Another wet day. Five emergency calls, one purple plus, one conveyed, one time-waster and the others required an ambulance.
My first call was to a 55 year-old female with 'no heart beat', given as suspended by Control. There was already a crew on scene but they always send a few of us to a job like this. There is little doubt that it will be as given when the combination of caller description and CAD scripts match up - no ambiguity.
I arrived and pressed the entry button for the flats. A few seconds later I was buzzed in by a crying female. I entered the lift and when I got out I could hear her wailing from all the way down the corridor. All of the neighbours must have been aware of her crisis too.
I was let into the flat by one of the crew who guided me upstairs. The paramedic was downstairs with the crying woman, so I knew that nothing was being done for the patient. When I got to the bedroom, I saw that the lady lying on the floor had been dead for some time, probably since the night before - nothing could be done.
I went downstairs and joined the crew who were consoling the young woman. This was the daughter of the deceased and she was completely beside herself with grief. She kept saying, over and over again, that her mother must have been crying out for her in the night but that she hadn't heard and had slept right through her death. She had gone to wake her mum up this morning and had found her - stiff, discoloured and with her mouth and eyes wide open. This had given her the impression that her mother must have been crying out as she died. This isn't necessarily true. The last few breaths taken by a dying person are usually taken after consciousness has slipped away - they are the body's desperate responses to a drop in oxygen levels and are nervous reflexes. If the last muscular reflex leaves the mouth open, then it will seem as if the person has screamed.
I felt devastated for the girl, her mother was only 51 years-old, so she couldn't have been that old herself; she looked to me to be in her late twenties or early thirties.
I arranged for the police to attend (the daughter was too upset to remember the GP's details)and left the scene when they turned up a few minutes later. It was a sad way to start the shift.
I wasn't required for the next job. It was for a female with DIB and the crew arrived just as I did, so I bowed out - no point in having a whole gang of us descend on the patient.

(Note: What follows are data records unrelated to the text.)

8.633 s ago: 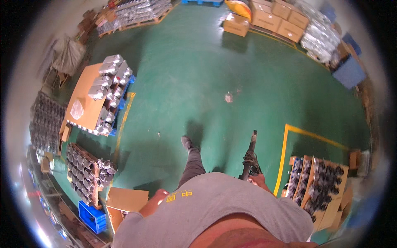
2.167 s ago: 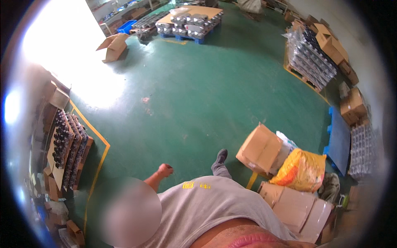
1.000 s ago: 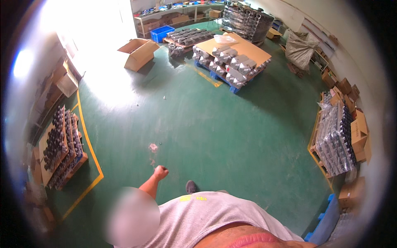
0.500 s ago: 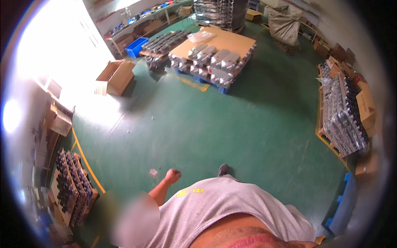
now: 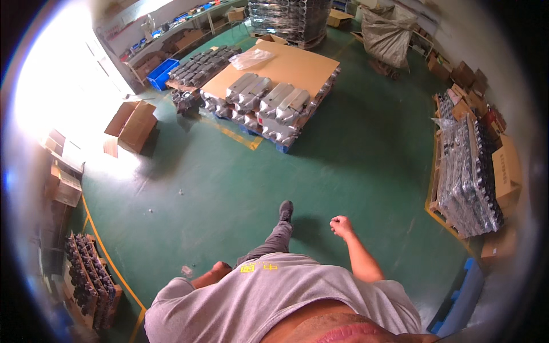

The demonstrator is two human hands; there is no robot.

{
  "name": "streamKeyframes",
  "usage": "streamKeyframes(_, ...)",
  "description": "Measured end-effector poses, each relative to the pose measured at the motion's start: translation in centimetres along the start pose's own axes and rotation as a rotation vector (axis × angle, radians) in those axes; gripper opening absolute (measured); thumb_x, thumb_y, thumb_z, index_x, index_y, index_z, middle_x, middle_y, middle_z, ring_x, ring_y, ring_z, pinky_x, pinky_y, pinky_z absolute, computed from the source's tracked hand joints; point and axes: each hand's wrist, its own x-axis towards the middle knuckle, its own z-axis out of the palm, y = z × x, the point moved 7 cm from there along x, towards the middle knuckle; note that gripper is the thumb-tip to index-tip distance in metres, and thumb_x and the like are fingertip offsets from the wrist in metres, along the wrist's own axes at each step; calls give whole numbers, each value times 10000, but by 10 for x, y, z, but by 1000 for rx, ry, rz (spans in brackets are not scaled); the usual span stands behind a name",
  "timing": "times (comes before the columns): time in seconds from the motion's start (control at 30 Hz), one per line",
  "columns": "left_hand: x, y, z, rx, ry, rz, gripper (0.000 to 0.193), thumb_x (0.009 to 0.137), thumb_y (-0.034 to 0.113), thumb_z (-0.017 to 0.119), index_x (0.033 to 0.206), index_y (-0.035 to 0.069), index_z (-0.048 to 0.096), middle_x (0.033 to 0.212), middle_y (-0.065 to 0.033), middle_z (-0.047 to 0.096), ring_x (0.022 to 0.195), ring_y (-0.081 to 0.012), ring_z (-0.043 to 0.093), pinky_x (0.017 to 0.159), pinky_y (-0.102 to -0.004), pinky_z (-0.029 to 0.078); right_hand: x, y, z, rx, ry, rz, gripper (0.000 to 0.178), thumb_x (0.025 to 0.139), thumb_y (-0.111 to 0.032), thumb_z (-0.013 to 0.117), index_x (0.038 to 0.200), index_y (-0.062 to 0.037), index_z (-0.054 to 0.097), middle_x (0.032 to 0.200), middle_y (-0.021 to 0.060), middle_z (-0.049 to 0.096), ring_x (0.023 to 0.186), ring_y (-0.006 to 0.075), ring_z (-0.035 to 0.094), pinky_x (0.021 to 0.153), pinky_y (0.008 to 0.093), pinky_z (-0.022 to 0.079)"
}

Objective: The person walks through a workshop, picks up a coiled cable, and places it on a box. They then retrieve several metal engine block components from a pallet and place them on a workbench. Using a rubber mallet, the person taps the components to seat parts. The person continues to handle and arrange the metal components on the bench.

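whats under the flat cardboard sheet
Silver parts show along the near edge of the sheet, with a blue pallet beneath them; what lies under the sheet's middle is covered.

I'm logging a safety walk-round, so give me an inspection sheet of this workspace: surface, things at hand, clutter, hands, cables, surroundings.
Surface: green floor with yellow lines and a pale patch.
Things at hand: no object seen held; ahead, silver parts stacked on a blue pallet.
Clutter: open carton on the floor, left; clear plastic bag on a cardboard sheet.
Hands: right hand out front, fingers curled; left hand partly hidden by the shirt, contents unclear.
Cables: nothing seen.
Surroundings: plastic-wrapped stack, right; blue bin, far left.
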Motion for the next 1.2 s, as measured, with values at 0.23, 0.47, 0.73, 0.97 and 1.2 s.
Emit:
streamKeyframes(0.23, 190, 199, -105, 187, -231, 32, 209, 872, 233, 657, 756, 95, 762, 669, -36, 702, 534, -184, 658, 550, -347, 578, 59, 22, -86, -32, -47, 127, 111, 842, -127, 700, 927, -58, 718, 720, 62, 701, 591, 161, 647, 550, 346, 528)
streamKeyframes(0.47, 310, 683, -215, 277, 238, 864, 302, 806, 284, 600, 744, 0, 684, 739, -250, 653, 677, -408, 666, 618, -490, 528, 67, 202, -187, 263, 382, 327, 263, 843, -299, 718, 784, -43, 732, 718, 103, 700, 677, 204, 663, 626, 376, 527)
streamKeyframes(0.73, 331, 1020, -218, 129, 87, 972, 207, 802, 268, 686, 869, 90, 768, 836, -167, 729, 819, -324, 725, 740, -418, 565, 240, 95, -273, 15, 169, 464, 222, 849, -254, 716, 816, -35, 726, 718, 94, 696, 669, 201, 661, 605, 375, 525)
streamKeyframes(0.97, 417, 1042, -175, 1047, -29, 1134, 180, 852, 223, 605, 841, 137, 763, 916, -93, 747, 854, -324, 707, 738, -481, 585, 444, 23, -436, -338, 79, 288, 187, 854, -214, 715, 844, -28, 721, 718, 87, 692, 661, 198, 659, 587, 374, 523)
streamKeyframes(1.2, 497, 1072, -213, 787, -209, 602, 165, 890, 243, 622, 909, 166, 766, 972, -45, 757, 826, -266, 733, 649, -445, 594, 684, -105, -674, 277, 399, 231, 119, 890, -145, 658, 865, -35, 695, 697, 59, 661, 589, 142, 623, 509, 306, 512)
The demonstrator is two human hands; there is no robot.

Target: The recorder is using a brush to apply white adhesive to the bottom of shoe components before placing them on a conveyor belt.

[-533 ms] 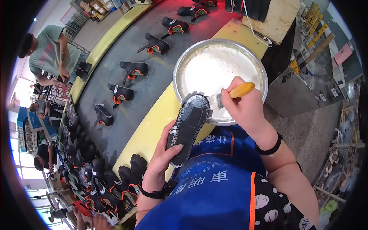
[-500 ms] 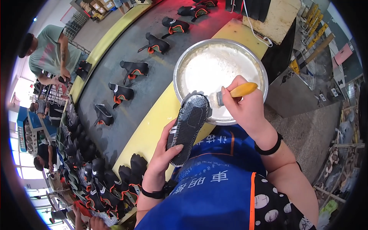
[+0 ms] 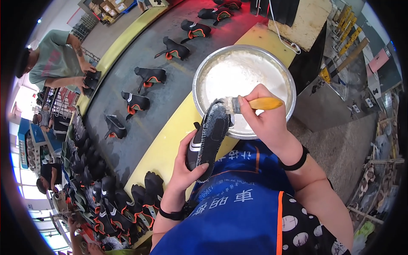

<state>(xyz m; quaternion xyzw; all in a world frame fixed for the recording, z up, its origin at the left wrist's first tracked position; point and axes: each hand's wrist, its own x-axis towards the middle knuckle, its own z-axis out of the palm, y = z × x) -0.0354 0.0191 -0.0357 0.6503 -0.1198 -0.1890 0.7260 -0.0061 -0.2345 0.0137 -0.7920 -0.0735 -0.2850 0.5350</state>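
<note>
Bringing the brush (image 3: 264, 103) leftward, we are now laying its bristles on the toe end of the black shoe (image 3: 212, 129), whereas half a second ago we were holding them just apart from it, over the metal basin (image 3: 244, 47) beyond our right hand (image 3: 267, 112). We are also tilting the shoe further, so its white-striped side is showing more plainly above our left hand (image 3: 186, 170). To our judgement, that is suggesting we are working the sole itself again rather than pausing over the white liquid (image 3: 227, 74). Our left hand is gripping the heel end, thumb pressing on the sole; our right hand is pinching the brush near its metal collar, the yellow handle pointing rightward. Between our hands, the shoe is facing sole-up, its toe overlapping the basin's near-left rim in view; whether they are touching, we are not able to tell. Past our left hand, a row of shoe uppers (image 3: 138, 101) is resting on the dark belt (image 3: 163, 114). As for writing, below our hands the blue apron (image 3: 238, 229) is carrying large white characters and smaller print; on the brush and basin, we are making out no label.
</note>
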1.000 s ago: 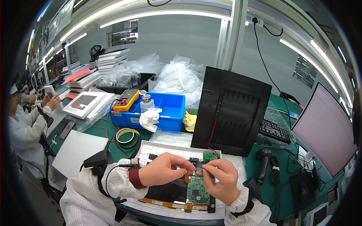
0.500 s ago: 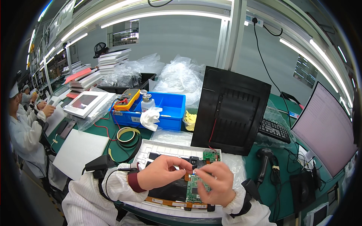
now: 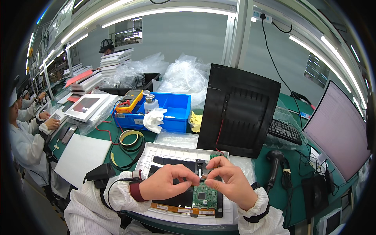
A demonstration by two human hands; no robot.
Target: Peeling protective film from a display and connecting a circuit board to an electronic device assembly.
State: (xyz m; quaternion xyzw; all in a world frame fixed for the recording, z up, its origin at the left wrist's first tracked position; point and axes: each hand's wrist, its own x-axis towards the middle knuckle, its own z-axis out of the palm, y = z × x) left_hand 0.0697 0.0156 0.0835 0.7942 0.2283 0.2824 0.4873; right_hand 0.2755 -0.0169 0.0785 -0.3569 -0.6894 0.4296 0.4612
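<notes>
A white device housing (image 3: 149,155) lies on the bench before me, with a black panel inside and a green circuit board (image 3: 210,194) toward its right. Over the panel, my left hand (image 3: 169,182) is closed in a pinch, thumb and fingertips together beside the board's upper edge. Facing it, my right hand (image 3: 234,182) has curled fingers and its thumb close to the same spot. Whatever small part lies at the fingertips is too small to make out. An orange flex strip (image 3: 172,208) runs along the housing's near side.
A black back cover (image 3: 241,111) stands upright behind the housing, a red wire hanging at it. Around are a blue bin (image 3: 176,124), a tape roll (image 3: 131,138), a white foam sheet (image 3: 84,156), a barcode scanner (image 3: 275,166) and a monitor (image 3: 338,129). People sit at left.
My right hand has turned and shifted slightly right and up, uncovering more of the circuit board. The left hand stays near the same place, its fingers bent further down. The view has shifted slightly.
</notes>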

I went back to the station and spent a few hours there, watching telly, making coffee...receiving and cancelling calls (thanks Fred). Then an opportunity to do some real work was wrenched away from me as I set off on it. It was a 'one-under'. This is the term used for someone who jumps, falls or is pushed in front of a train - usually on the underground. These incidents are much more common than you'd think and the first one I ever did ended up as a feature on the TV programme Trauma - the patient in that instance survived until we got him to the platform, where he died of his injuries but not without a long and dedicated attempt to keep him going - all in front of a TV crew.
Anyway, I never got to deal with this one because I was cancelled and sent to deal with an 18 year-old 'collapsed' around the corner instead.
In theory it should have taken me two minutes to get there but, largely as a result of the many roads that have been closed off around the station, I spent at least ten minutes meandering my way around until I found an access route that was open - I should point out (as I have before)that we have no up to date road closure bulletins to help us. It's all down to guess work and potentially highway code-breaking self-navigation.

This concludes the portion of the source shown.